Stanford’s ties to Silicon Valley have made it synonymous with entrepreneurship. The university carefully cultivates its image as an estuary for new companies. The names of some of our most notable alumni — Yang, Hewlett, Packard — are fixtures on both our campus and in the entrepreneurial world. Stanford’s reputation as a center of innovation affords the university enormous prestige, as well as high quality applicants and faculty. Yet, despite the obvious benefit the University receives from successful and entrepreneurial alumni, Stanford gives very little practical support to the students who wish to follow in the footsteps of our most famous graduates.
Founding a company is a process that is arguably far more involved than any typical job search. A prospective founder requires a competent and diversely talented team, financing, mentorship, extensive legal support and, of course, an innovative idea. To secure financing and mentorship, the founder should be practiced at networking, making a pitch and developing a feasible business model. Compared with a typical job search, in which one practices how to interview for 1-2 different industries, a would-be-entrepreneur must master the science of his or her chosen business, as well as learn how to speak with venture capitalists, academics, future employees, boards of directors and lawyers. In addition to these hurdles, there are significant legal fees and bureaucratic obstacles associated with incorporation that the typical Stanford student is not prepared to handle.
Given that our Career Development Center employs 14 career counselors, as well as four peer counselors and six student business advisors, one would expect to find staff dedicated to students pursuing much-championed careers as entrepreneurs. Their functions, however, focus on general business, management consulting, banking, public service and positions specific to various constituencies like engineers and Ph.D.s.
Students who are interesting in developing and marketing proprietary technology using Stanford resources must deal with the notoriously difficult Office of Technology Licensing and querulous engineering departments that often refuse access to “academic-use-only” labs. In return for helping students with patenting and copyrighting material, OTL requires that two-thirds of future revenues go to the school, while only one-third is split among inventors. The effect of these policies is to drive away top researchers and inventors to other labs or cause them to abandon private sector work.
Stanford students who wish to pursue entrepreneurship gain from the university only peripherally, by engaging with like-minded faculty and peers, by proximity to Silicon Valley, or by working with student groups like BASES, the GSB Entrepreneur Club, Stanford Venture Capital Club, or Stanford Women in Business. Groups like these help sponsor events and seminars like Entrepreneurship Week and Entrepreneurial Thought Leaders. Though valuable, these resources do not compare to the support offered to students pursuing typical career paths.
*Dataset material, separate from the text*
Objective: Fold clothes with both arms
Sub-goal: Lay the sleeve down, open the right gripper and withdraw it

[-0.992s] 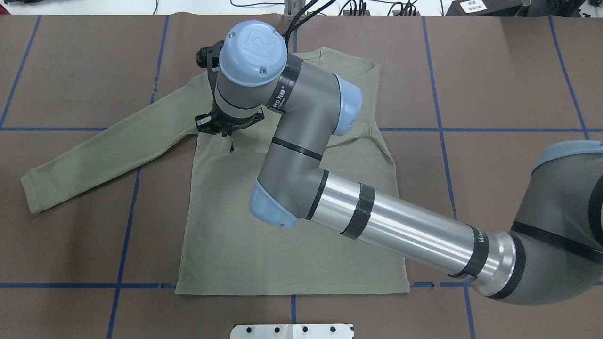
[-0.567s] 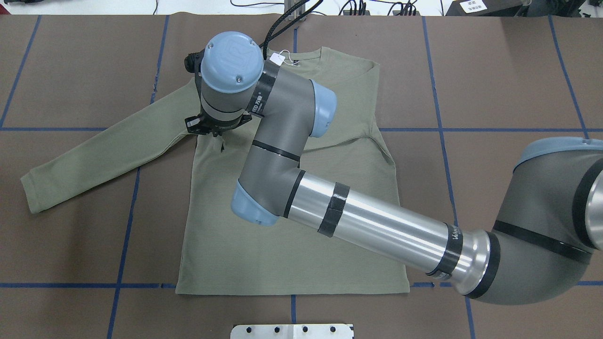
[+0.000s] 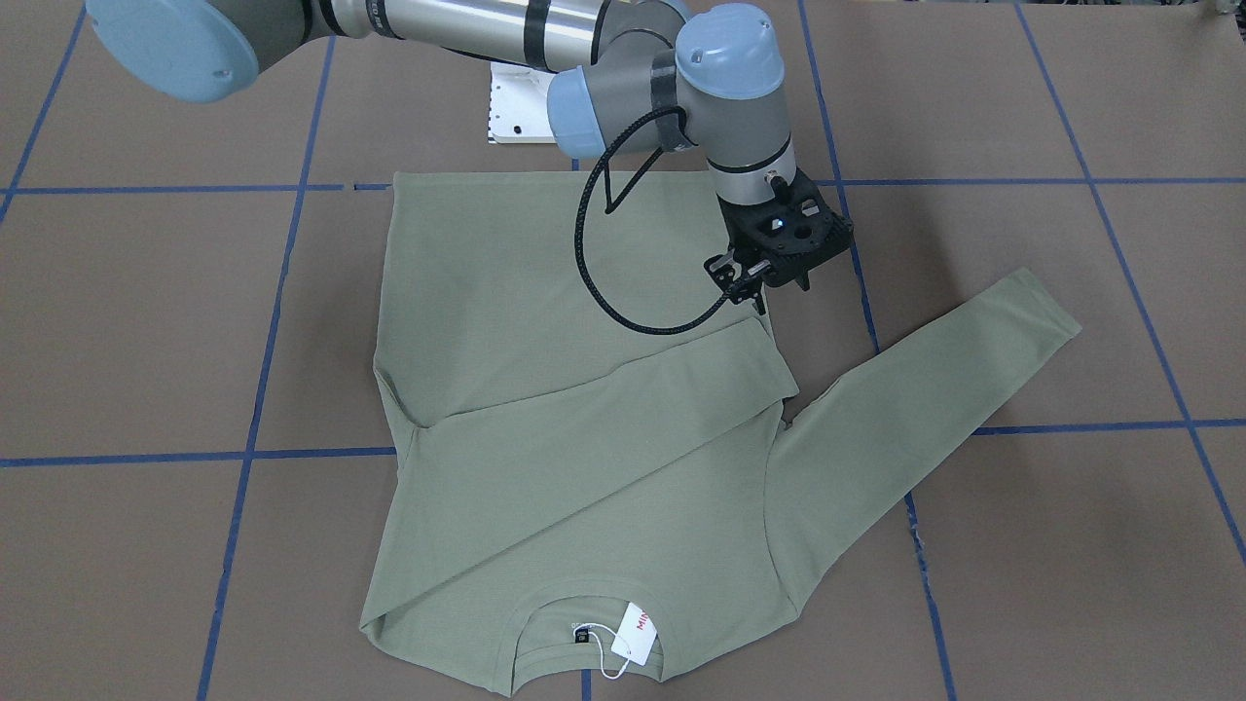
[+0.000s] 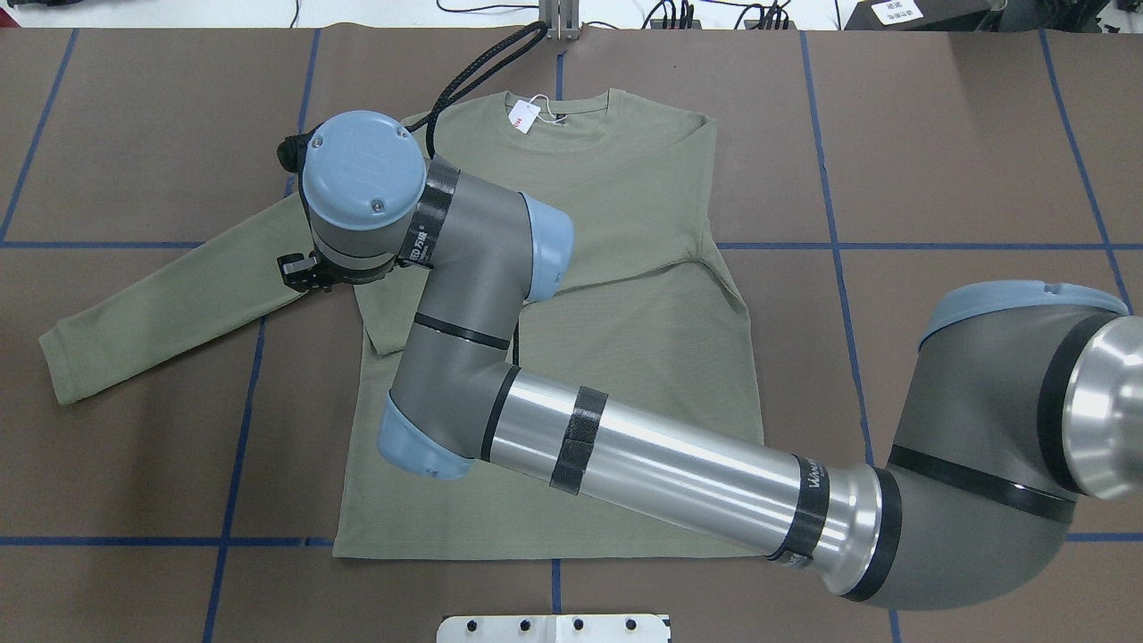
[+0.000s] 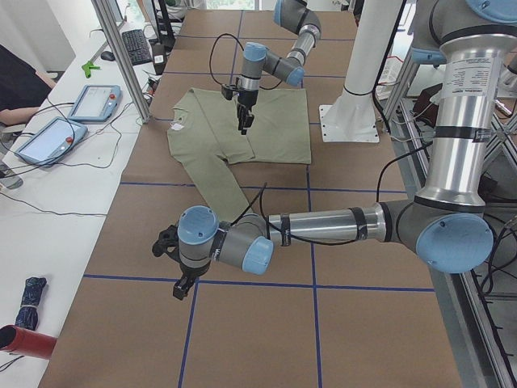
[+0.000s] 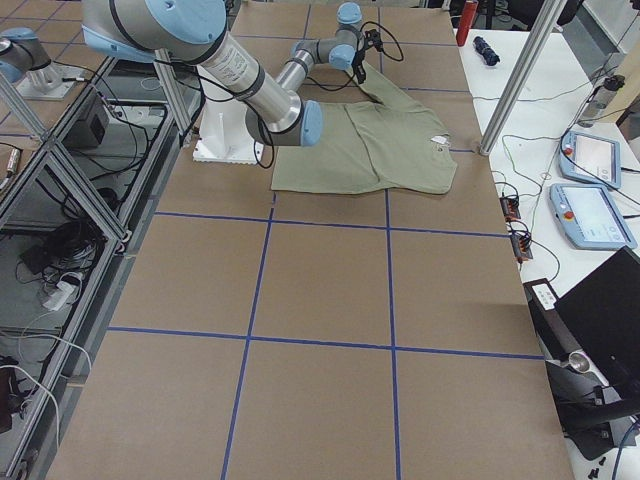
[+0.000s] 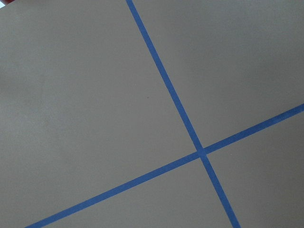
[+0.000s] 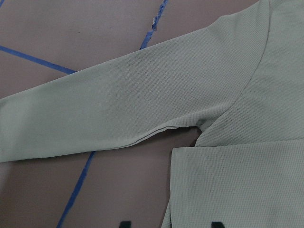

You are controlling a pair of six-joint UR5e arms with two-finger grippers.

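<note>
Just above the armpit of the green long-sleeved shirt [image 4: 625,339], the right gripper [image 4: 304,275] hovers, jaws apart and empty; the outstretched sleeve [image 4: 161,304] runs leftward and nearer from there

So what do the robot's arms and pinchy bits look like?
Both the right arm and left arm are grey and shiny silver tubes with round light-blue caps and black bands. The right end effector and left end effector are black; a black braided cable runs to the right one.
</note>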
University-funded entrepreneurial education through the Stanford Technology Ventures Program (or STVP) is limited to programs like the Mayfield Fellowship, which teaches fellows the practical requirements of running a company and places them at a startup for the summer. Programs like this, while admirable, are exclusive and competitive, only helping 12-15 students per year.
In light of the University’s failure to adequately support its entrepreneurs, Stanford Student Enterprises, the business arm of the ASSU, has taken upon itself to develop SSE Labs, a startup accelerator for Stanford students. In just a few years, SSE Labs has provided legal assistance, mentorship, office space and other resources to over 20 student companies, without taking any fees or equity. This is a step in the right direction, but SSE alone does not have the resources to make these services widely available. Without university support for entrepreneurship on the scale of the CDC and career fairs, many prospective founders either stop pursuing business ideas or fail to nurture their ideas into viable businesses.
The Stanford would-be-entrepreneur suffers much like Tantalus from Greek mythology, who was surrounded by water and fruit that was perpetually out of arms reach. Similarly, our campus is surrounded by notable startups such as Google and Facebook, our new engineering quad was funded by the founder of NVIDIA, and within walking distance are some of the most famous venture capital firms in the country. Nevertheless, our university, which benefits so clearly from the startup community, has not taken sufficient steps to ensure that its students are prepared for that career path. Given this, our editorial board recommends that full-time career counseling staff be dedicated to advising and mentoring potential founders on topics such as financing, incorporation, team building and developing business models. Furthermore, given the enormous benefit given to the University by entrepreneurial students, we urge the university to follow in the footsteps of SSE Labs and offer free legal services to eligible students, in order to facilitate the formation of more Stanford-student-backed ventures. Much like the University offers grants and fellowships to deserving students to pursue research, we believe that University funding for private sector initiatives is equally deserving of university funding. After all, we’re only a Google away from replacing Meyer Library.